* **EXERCISE GOAL**: Work out the number of lines below containing the word "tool" and give nothing besides it.

##### DATA #####

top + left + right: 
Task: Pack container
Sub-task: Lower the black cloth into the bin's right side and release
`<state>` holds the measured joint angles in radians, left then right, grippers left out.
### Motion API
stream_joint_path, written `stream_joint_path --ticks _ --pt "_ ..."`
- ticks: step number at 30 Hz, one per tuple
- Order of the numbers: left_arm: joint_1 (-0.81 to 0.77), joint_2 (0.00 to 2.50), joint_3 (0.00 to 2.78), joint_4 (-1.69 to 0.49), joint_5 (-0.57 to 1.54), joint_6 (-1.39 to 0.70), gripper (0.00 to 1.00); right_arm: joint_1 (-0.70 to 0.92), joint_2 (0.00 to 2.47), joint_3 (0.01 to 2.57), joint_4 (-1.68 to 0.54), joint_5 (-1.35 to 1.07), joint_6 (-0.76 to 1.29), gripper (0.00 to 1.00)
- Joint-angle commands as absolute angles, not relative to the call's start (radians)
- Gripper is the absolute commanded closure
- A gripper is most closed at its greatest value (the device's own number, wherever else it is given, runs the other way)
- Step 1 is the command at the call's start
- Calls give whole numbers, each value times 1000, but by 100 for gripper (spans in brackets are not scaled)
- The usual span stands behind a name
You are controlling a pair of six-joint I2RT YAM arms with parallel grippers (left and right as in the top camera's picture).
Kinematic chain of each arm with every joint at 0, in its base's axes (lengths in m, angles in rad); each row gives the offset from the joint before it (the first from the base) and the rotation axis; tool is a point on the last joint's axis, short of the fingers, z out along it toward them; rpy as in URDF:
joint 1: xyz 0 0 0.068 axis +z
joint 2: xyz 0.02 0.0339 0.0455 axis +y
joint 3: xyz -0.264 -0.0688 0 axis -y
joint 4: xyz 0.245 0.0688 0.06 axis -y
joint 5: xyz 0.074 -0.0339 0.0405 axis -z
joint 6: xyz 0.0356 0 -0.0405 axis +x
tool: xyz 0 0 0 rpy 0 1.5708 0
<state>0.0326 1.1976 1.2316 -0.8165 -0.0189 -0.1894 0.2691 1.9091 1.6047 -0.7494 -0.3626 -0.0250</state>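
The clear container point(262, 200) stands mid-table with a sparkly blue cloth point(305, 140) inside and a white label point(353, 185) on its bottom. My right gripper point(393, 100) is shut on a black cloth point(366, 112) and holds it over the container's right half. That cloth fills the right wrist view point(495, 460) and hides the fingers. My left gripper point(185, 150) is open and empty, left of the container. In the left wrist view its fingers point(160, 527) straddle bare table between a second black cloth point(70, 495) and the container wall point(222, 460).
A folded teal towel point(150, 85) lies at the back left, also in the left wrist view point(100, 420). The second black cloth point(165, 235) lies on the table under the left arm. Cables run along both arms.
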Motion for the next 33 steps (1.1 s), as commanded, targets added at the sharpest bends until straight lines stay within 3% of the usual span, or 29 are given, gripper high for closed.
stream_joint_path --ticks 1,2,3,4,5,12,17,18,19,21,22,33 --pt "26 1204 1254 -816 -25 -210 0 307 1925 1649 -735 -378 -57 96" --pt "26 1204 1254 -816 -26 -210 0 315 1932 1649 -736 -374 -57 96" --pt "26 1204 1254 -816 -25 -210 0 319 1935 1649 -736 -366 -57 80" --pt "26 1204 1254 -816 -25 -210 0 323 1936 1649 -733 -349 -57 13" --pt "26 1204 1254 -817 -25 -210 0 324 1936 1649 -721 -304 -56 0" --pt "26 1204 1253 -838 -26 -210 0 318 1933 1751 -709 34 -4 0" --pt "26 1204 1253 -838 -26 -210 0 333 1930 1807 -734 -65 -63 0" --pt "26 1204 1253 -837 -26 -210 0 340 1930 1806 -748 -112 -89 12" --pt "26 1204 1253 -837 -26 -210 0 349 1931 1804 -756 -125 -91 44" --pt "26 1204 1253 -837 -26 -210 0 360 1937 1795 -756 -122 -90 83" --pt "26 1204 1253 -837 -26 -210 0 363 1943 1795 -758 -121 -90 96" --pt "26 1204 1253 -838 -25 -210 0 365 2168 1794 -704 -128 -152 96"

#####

* **FINISHED EXERCISE**: 2